EXERCISE DESCRIPTION: Output the full listing again without altering anything.

RECORDED DATA:
⁂
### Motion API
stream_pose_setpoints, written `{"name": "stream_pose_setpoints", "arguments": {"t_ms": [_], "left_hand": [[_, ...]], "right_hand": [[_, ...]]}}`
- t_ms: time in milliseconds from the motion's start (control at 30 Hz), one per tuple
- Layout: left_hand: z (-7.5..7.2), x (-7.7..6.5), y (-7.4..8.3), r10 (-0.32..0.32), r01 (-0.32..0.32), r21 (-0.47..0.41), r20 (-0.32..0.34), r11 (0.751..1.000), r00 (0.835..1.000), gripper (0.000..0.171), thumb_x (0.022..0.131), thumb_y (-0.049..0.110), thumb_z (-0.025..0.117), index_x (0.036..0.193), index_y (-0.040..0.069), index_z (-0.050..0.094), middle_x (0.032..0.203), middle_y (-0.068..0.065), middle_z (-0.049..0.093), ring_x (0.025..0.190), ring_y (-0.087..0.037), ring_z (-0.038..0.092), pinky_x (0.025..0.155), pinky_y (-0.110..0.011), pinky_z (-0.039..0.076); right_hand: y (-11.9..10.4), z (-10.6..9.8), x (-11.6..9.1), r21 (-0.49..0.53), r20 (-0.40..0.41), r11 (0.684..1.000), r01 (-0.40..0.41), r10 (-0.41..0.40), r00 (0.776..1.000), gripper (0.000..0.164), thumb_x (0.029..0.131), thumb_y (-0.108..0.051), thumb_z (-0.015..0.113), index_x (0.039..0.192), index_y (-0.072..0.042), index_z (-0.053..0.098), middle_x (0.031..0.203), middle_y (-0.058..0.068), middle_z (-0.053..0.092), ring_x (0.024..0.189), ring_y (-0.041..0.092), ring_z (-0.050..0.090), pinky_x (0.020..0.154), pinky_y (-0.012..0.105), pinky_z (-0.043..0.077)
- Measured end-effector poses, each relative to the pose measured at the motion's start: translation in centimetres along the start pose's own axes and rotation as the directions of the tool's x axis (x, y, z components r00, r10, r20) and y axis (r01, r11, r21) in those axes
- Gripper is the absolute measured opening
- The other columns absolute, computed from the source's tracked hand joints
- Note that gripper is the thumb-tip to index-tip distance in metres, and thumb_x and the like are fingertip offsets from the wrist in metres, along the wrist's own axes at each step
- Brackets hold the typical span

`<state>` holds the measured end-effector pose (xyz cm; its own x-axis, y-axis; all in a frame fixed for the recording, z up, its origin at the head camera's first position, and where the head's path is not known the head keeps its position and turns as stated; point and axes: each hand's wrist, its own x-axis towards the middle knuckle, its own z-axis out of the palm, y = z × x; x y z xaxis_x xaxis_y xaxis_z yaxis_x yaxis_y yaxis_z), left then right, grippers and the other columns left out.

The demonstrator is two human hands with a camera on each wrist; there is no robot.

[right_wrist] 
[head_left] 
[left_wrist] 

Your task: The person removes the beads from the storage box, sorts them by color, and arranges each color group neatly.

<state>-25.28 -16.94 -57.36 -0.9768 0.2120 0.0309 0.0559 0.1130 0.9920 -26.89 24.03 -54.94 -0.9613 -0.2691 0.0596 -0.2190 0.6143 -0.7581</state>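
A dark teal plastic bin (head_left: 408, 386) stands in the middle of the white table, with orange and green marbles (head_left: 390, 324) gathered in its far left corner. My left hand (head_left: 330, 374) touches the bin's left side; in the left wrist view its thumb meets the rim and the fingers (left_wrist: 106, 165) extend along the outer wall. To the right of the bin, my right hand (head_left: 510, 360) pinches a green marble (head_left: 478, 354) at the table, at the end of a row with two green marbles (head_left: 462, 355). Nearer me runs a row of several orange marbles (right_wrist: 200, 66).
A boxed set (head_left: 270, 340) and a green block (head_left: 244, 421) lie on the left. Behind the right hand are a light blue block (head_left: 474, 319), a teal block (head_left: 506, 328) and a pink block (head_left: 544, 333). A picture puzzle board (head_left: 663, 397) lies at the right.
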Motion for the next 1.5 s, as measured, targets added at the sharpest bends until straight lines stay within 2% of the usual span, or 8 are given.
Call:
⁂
EXERCISE RESULT:
### Motion API
stream_pose_setpoints, written `{"name": "stream_pose_setpoints", "arguments": {"t_ms": [_], "left_hand": [[_, ...]], "right_hand": [[_, ...]]}}`
- t_ms: time in milliseconds from the motion's start (control at 30 Hz), one per tuple
- Layout: left_hand: z (-7.5..7.2), x (-7.7..6.5), y (-7.4..8.3), r10 (-0.32..0.32), r01 (-0.32..0.32), r21 (-0.47..0.41), r20 (-0.32..0.34), r11 (0.751..1.000), r00 (0.835..1.000), gripper (0.000..0.171), thumb_x (0.022..0.131), thumb_y (-0.049..0.110), thumb_z (-0.025..0.117), index_x (0.036..0.193), index_y (-0.040..0.069), index_z (-0.050..0.094), middle_x (0.032..0.203), middle_y (-0.068..0.065), middle_z (-0.049..0.093), ring_x (0.025..0.190), ring_y (-0.087..0.037), ring_z (-0.038..0.092), pinky_x (0.025..0.155), pinky_y (-0.110..0.011), pinky_z (-0.039..0.076); right_hand: y (-11.9..10.4), z (-10.6..9.8), x (-11.6..9.1), r21 (-0.49..0.53), r20 (-0.40..0.41), r11 (0.684..1.000), r01 (-0.40..0.41), r10 (-0.41..0.40), r00 (0.776..1.000), gripper (0.000..0.164), thumb_x (0.029..0.131), thumb_y (-0.108..0.051), thumb_z (-0.015..0.113), index_x (0.039..0.192), index_y (-0.072..0.042), index_z (-0.053..0.098), middle_x (0.031..0.203), middle_y (-0.058..0.068), middle_z (-0.053..0.092), ring_x (0.024..0.189), ring_y (-0.041..0.092), ring_z (-0.050..0.090), pinky_x (0.020..0.154), pinky_y (-0.012..0.105), pinky_z (-0.043..0.077)
- Measured end-effector poses, each relative to the pose measured at the motion's start: translation in centimetres along the start pose's own axes and rotation as the directions of the tool's x axis (x, y, z components r00, r10, r20) and y axis (r01, r11, r21) in those axes
- Gripper is the absolute measured opening
- The other columns absolute, computed from the source's tracked hand joints
- Note that gripper is the thumb-tip to index-tip distance in metres, and thumb_x and the like are fingertip offsets from the wrist in metres, along the wrist's own axes at each step
- Brackets hold the typical span

`<state>` holds the measured end-effector pose (xyz cm; its own x-axis, y-axis; all in a frame fixed for the recording, z up, its origin at the head camera's first position, and where the head's path is not known the head keeps its position and turns as stated; point and axes: each hand's wrist, its own x-axis towards the middle knuckle, its own z-axis out of the palm, y = z × x; x y z xaxis_x xaxis_y xaxis_z yaxis_x yaxis_y yaxis_z), left then right, grippers and the other columns left out.

The demonstrator is two human hands with a camera on each wrist; there is no robot.

[right_wrist] 
[head_left] 
[left_wrist] 

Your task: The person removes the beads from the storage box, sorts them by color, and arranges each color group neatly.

<state>-25.28 -16.94 -57.36 -0.9768 0.2120 0.0309 0.0559 0.1130 0.9920 -26.89 24.03 -54.94 -0.9613 -0.2691 0.0596 -0.2190 0.6143 -0.7581</state>
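A dark teal plastic bin (head_left: 408, 386) stands in the middle of the white table, with orange and green marbles (head_left: 390, 324) gathered in its far left corner. My left hand (head_left: 330, 374) touches the bin's left side; in the left wrist view its thumb meets the rim and the fingers (left_wrist: 106, 165) extend along the outer wall. To the right of the bin, my right hand (head_left: 510, 360) pinches a green marble (head_left: 478, 354) at the table, at the end of a row with two green marbles (head_left: 462, 355). Nearer me runs a row of several orange marbles (right_wrist: 200, 66).
A boxed set (head_left: 270, 340) and a green block (head_left: 244, 421) lie on the left. Behind the right hand are a light blue block (head_left: 474, 319), a teal block (head_left: 506, 328) and a pink block (head_left: 544, 333). A picture puzzle board (head_left: 663, 397) lies at the right.
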Motion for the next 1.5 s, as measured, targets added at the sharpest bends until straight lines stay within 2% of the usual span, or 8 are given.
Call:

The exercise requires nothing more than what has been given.